The album Stewart Copeland said was the end of The Police: “It was over”
All great rock and roll bands are on the verge of splitting up at all times. They can put up as many fronts as they want in front of the camera, but tension can exist between any band that stays together for too long, and it only takes one person saying the wrong thing for everything to get out of hand.
The Police always managed to keep things somewhat professional, though it was clear that Stewart Copeland and Andy Summers were going to have trouble once Sting started asserting himself more.
But would anyone really complain about having songs like ‘Roxanne’ or ‘Walking on the Moon’ in their arsenal? Copeland may have got his foot in the door early when working under the moniker Klark Kent, but the minute that the band started gaining momentum, it was mucheasier to roll over and play along to tracks like ‘Message in a Bottle’ than suffer through any kind of half-hearted songwriting happening on the rest of the record.
In fact, let’s look at their debut, Outlandos D’Amour, for reference here. There are some fine tunes all around from Sting, but when not looking at some of the singles like ‘Can’t Stand Losing You’ or ‘So Lonely’, Summers’s ‘Be My Girl’ was never exactly going to be my girl. No matter how many creeps there are in the world, writing a tune that devolves into a spoken-word piece about a sex doll isn’t the greatest radio fodder.
The band did right by the fans by returning to the studio and cutting Reggatta De Blanc, but Zenyatta Mondatta felt slightly different. Copeland’s ‘Bombs Away’ fits perfectly well among the rest of the tunes, and Summers has some of his most outlandish solos on the record like ‘Driven to Tears’ and the stellar ‘Behind My Camel’, but ‘Don’t Stand So Close To Me’ was already showing them moving in a different direction.

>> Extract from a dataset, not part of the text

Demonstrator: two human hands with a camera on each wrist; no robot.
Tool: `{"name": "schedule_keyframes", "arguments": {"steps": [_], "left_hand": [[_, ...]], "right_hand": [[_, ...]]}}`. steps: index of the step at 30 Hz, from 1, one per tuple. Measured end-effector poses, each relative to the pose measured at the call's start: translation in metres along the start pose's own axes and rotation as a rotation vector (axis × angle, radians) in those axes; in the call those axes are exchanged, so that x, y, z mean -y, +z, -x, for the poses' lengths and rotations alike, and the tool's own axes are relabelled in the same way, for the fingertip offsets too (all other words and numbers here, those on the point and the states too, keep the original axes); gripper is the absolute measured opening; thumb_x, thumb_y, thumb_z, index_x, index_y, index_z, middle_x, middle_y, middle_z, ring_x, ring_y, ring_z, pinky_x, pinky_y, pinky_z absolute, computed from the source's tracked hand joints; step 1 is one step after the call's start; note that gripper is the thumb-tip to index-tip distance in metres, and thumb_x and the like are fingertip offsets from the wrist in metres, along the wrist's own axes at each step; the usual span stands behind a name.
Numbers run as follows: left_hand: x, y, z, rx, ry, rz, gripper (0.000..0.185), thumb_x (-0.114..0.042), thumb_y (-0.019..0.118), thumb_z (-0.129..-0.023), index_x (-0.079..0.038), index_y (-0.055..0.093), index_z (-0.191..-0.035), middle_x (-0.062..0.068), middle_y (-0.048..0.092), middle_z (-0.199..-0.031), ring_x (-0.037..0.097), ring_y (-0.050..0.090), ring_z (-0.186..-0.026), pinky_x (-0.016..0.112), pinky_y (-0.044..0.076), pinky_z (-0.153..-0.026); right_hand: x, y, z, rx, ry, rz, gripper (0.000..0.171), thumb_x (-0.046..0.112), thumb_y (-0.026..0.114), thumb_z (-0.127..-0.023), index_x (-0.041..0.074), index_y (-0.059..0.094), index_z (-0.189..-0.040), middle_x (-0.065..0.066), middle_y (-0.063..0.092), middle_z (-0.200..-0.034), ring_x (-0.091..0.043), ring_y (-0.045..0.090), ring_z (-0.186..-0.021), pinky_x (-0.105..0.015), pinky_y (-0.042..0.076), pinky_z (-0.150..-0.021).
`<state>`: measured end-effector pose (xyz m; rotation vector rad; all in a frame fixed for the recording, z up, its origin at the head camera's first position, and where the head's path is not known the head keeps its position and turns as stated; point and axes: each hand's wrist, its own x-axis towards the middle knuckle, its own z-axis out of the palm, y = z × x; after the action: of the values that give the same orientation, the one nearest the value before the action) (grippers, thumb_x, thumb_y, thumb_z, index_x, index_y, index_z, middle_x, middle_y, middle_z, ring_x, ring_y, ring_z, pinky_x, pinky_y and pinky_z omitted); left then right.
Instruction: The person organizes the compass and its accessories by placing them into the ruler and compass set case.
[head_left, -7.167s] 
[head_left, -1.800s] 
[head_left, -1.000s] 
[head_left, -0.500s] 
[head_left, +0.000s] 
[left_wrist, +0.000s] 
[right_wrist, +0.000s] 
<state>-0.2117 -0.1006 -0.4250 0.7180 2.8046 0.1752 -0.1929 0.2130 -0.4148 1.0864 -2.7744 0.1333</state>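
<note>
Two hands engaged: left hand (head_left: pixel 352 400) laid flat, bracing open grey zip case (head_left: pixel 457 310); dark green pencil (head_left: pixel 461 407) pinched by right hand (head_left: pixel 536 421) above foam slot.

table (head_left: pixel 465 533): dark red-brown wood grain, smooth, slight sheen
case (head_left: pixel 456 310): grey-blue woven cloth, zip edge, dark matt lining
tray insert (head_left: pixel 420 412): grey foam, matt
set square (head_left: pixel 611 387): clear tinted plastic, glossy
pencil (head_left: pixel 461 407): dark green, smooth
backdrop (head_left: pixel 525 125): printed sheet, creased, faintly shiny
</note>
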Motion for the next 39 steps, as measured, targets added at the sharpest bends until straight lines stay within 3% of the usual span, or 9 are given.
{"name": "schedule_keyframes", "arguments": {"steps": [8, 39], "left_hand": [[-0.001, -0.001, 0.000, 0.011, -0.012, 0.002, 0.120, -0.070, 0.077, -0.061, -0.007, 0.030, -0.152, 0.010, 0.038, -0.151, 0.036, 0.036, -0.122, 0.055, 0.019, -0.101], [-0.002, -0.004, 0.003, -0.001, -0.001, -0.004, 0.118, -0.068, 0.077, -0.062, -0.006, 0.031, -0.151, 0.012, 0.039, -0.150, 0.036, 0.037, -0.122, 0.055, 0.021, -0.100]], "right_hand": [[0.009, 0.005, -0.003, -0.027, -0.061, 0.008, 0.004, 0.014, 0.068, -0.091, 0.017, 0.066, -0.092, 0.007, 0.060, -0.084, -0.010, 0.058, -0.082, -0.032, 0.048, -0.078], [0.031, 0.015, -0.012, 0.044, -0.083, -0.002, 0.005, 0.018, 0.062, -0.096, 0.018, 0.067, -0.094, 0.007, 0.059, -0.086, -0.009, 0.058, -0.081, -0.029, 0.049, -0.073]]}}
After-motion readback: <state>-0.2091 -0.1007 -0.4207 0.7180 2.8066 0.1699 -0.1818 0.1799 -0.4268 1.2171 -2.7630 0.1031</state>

Sting was becoming the real star of the show, and Copeland knew that he and Summers weren’t going to be needed for much longer, saying, “Looking back, I’m grateful that we got at least five albums, because, really, it was over after the third album. After Zenyatta Mondatta, which was the first time the tension started to appear, and by the time we got to Montserrat for Ghost in the Machine, it was hell on Earth.”
It’s not like the rest of the public didn’t feel like Sting was branching out, either. Most of their music videos up until that point were a bunch of goofy shots of them hamming it up for the camera in any way they knew how, but since ‘Don’t Stand So Close To Me’ had a grander concept with Sting as the teacher protagonist in the tune, it wasn’t nearly as important to watch the rest of the band.
Also, it’s a very subtle nitpick, but the album titles were a significant change of pace as well. The whole allure behind their first three album titles was that they were a little bit goofy, but after dropping that for Ghost in the Machine and Synchronicity, it definitely felt like they were trying to move towards the pop market a little more, even if Sting was still writing the odd adventurous song like ‘Demolition Man’.
The Police could have easily gone on to make 20 more albums since their breakup, but Copeland was absolutely right when he saw the writing on the wall on the third go-around. It would have been fantastic to see them continue to sell out stadiums, but it was better for them to make something they could be proud of rather than go through the motions for the rest of their lives.